## EXERCISE GOAL
Where does the string "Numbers" appear in the records? Copy every line that contains it.

## GIVEN INFORMATION

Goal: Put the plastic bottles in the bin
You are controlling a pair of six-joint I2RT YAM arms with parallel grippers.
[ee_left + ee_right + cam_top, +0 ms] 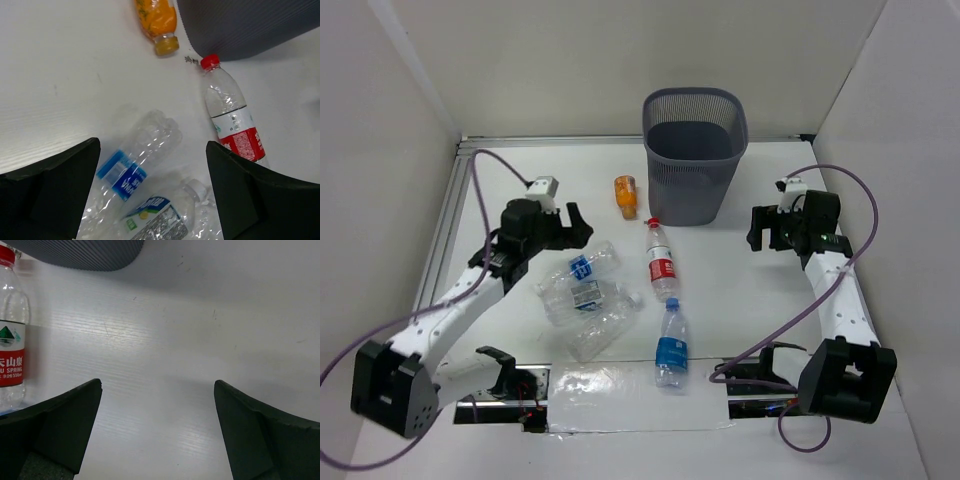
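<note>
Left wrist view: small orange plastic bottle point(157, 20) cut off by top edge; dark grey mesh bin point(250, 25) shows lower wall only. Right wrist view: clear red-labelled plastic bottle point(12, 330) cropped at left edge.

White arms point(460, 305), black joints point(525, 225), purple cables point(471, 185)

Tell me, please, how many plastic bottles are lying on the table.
6. Orange bottle beside the bin; red-labelled bottle in front of it; nearest bottle alone toward the bases; three heaped centre-left: blue-labelled bottle, white-capped bottle, unlabelled bottle. More may hide beneath.
</note>
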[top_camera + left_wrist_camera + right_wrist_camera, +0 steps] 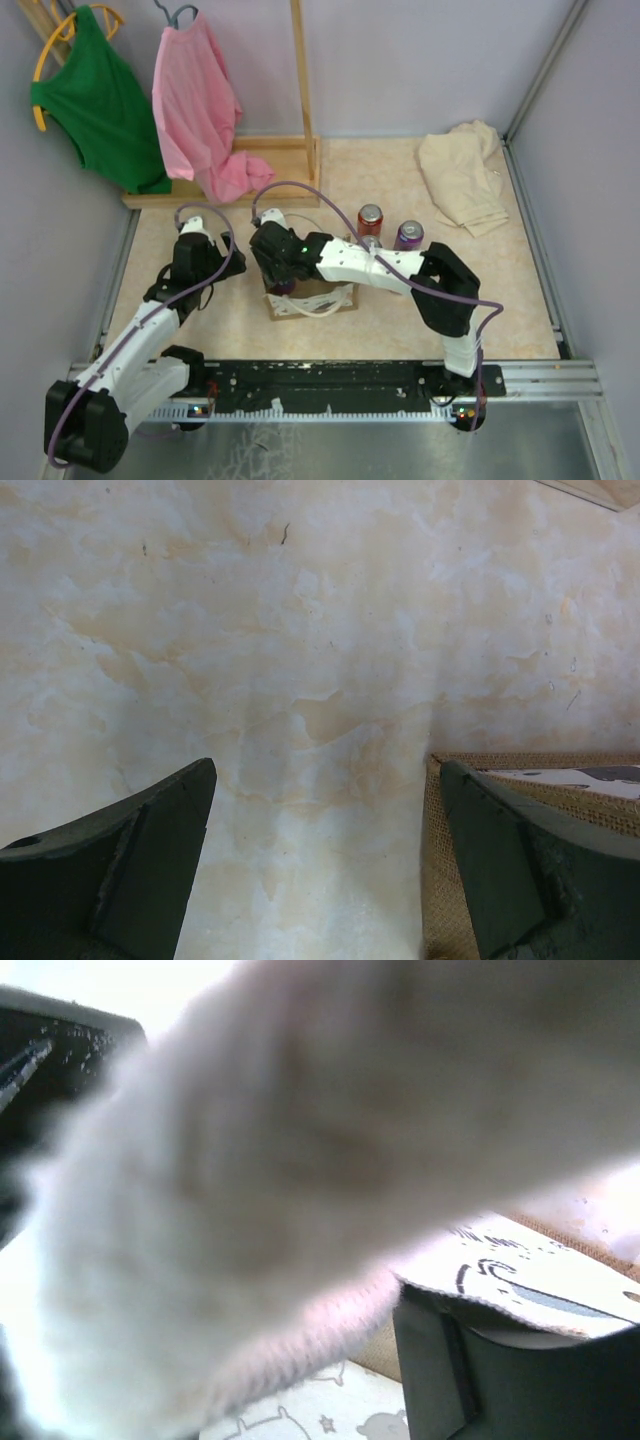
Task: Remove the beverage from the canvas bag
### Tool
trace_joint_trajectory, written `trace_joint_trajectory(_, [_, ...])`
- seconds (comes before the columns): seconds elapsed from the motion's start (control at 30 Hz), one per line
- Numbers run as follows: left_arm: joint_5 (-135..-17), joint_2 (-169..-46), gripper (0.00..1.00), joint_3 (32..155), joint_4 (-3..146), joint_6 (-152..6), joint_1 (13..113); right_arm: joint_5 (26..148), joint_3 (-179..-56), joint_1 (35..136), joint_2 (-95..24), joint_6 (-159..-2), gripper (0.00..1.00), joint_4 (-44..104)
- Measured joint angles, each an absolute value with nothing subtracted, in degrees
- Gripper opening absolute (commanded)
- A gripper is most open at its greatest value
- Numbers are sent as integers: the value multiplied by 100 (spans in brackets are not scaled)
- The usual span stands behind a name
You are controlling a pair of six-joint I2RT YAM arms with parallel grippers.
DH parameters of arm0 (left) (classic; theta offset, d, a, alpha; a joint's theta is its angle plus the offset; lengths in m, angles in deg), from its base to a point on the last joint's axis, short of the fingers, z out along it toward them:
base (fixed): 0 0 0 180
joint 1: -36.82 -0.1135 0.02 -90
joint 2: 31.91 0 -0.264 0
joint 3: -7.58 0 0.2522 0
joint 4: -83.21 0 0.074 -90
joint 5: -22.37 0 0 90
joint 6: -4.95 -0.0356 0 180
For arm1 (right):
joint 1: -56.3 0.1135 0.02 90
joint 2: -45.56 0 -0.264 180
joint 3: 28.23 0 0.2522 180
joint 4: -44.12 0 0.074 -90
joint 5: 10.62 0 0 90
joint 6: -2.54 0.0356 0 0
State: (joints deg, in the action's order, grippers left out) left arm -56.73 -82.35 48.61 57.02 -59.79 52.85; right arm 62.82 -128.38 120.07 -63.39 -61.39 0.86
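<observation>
The tan canvas bag (312, 299) stands mid-table with its white rope handles (338, 303) lying at its right. My right gripper (281, 275) reaches down into the bag's left end. A bit of purple (283, 289), perhaps a can, shows just under it. In the right wrist view a blurred white rope handle (250, 1190) covers most of the frame. Only one dark finger (450, 1360) and the bag's printed lining (530, 1280) show. My left gripper (196, 256) is open and empty over bare table (328, 770), just left of the bag's woven corner (445, 880).
A red can (370, 219) and a purple can (408, 235) stand on the table behind the bag. A beige cloth (462, 176) lies at the back right. A wooden rack (300, 90) with a pink garment (200, 110) and a green garment (100, 100) stands at the back left.
</observation>
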Motion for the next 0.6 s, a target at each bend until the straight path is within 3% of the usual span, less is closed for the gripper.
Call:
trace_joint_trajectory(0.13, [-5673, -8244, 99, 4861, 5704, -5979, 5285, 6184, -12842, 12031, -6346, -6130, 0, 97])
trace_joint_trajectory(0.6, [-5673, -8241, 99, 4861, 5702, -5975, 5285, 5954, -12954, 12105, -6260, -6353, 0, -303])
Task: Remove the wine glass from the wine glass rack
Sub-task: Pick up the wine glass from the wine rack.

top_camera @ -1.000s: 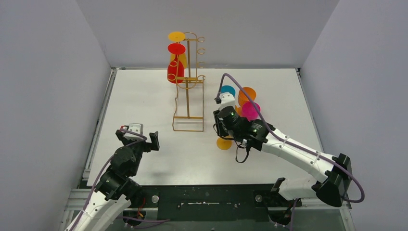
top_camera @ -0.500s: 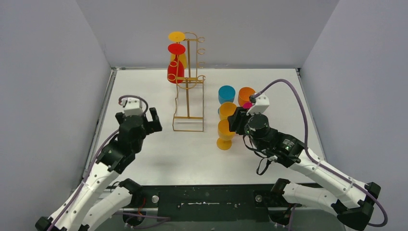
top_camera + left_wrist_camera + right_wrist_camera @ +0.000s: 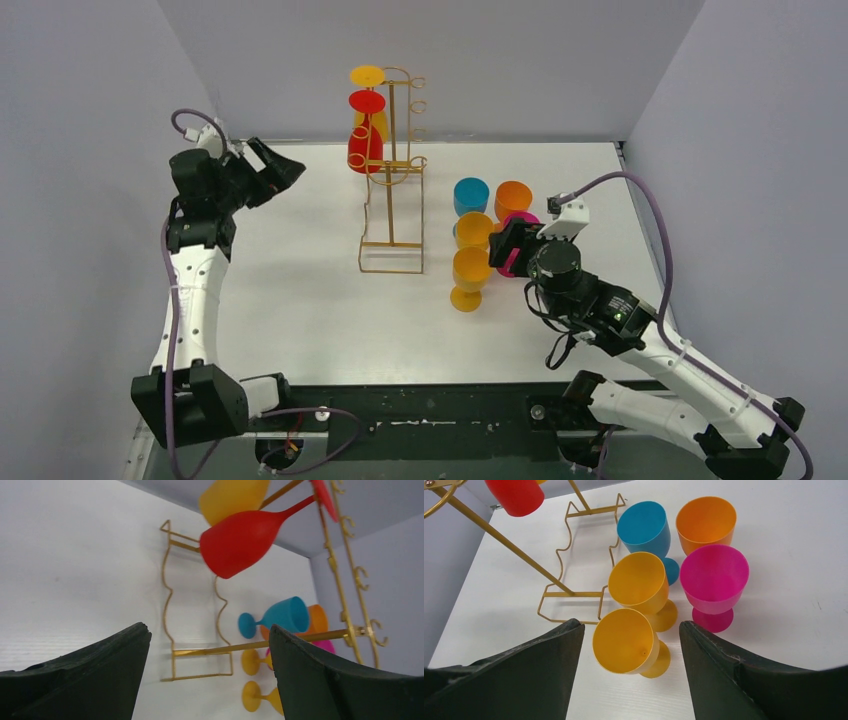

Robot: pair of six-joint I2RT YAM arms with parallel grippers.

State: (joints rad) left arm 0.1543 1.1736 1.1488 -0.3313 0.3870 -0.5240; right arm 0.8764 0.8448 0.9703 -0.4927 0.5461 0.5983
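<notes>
**Top view.** A thin gold wire rack (image 3: 392, 163) is noted upright toward the back of the white tabletop (image 3: 300, 300). A red plastic wine glass (image 3: 364, 145) is hung upside down on the rack's left side. A yellow plastic wine glass (image 3: 367, 75) is hung just above and behind it. A cluster of five plastic stemmed glasses (image 3: 473, 232) (blue, orange, magenta, two yellow-orange) is stood right of the rack. The left fingers (image 3: 280, 166) are held raised, left of the rack and well apart from it. The right fingers (image 3: 505, 245) are placed at the cluster.

**Left wrist view.** The left fingers are spread wide and empty. The red glass is framed above them, untouched.

**Right wrist view.** The right fingers are parted and nothing is gripped. The nearest yellow-orange glass (image 3: 626, 640) is stood between them, apart from both.

**Risks, as judged.** The light rack could be tipped or dragged if the red glass is pulled sideways instead of slid out of its loop. The yellow hung glass could be knocked loose. The cluster could be clipped when the right arm is moved.
</notes>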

## ANSWER SPACE
- Numbers run as follows: left_arm: joint_5 (-135..-17), joint_2 (-169..-46), gripper (0.00..1.00), joint_3 (32..155), joint_4 (-3..146), joint_6 (-152..6), joint_1 (13..113); right_arm: joint_5 (26..148), joint_3 (-179..-56), joint_1 (35..136), joint_2 (-95..24), joint_6 (-159..-2), gripper (0.00..1.00), joint_4 (-44..104)
- Numbers are sent as integers: the value multiplied by 100 (spans in brackets are not scaled)

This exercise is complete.